Miners and prospectors in the California Gold Rush of 1849 found themselves in a legal vacuum. Although the US federal government had laws governing the leasing of mineral land, the United States had only recently acquired California by the Treaty of Guadalupe Hidalgo, and had little presence in the newly acquired territories.

Miners organized their own governments in each new mining camp (for example the Great Republic of Rough and Ready), and adopted the Mexican mining laws then existing in California that gave the discoverer right to explore and mine gold and silver on public land. Miners moved from one camp to the next, and made the rules of all camps more or less the same, usually differing only in specifics such as in the maximum size of claims, and the frequency with which a claim had to be worked to avoid being forfeited and subject to being claimed by someone else. California miners spread the concept all over the west with each new mining rush, and the practices spread to all the states and territories west of the Great Plains.

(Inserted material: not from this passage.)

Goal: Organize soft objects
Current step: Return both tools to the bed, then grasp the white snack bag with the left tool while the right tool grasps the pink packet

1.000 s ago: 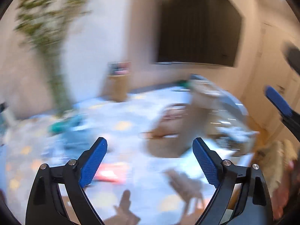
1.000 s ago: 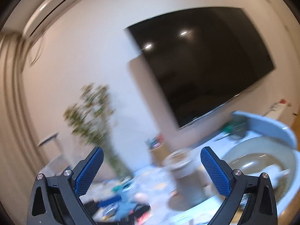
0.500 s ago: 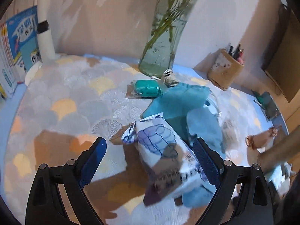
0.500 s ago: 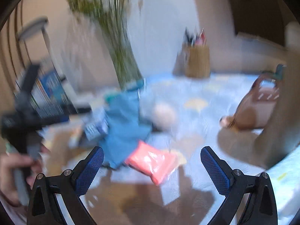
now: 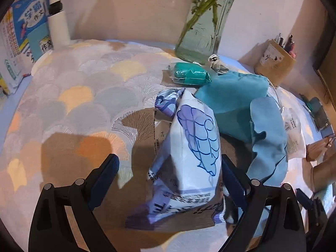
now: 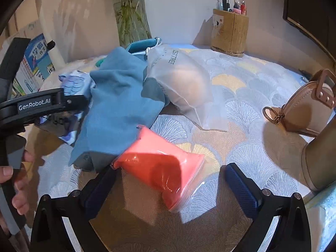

==Mining legislation before 1872==
Although the practices for open mining on public land were more-or-less universal in the West, and supported by state and territorial legislation, they were still illegal under existing federal law. At the end of the American Civil War, some eastern congressmen regarded western miners as squatters who were robbing the public patrimony, and proposed seizure of the western mines to pay the huge war debt. In June 1865, Representative George Washington Julian of Indiana introduced a bill for the government to take the western mines from their discoverers, and sell them at public auction. Representative Fernando Wood proposed that the government send an army to California, Colorado, and Arizona to expel the miners "by armed force if necessary to protect the rights of the Government in the mineral lands." He advocated that the federal government itself work the mines for the benefit of the treasury.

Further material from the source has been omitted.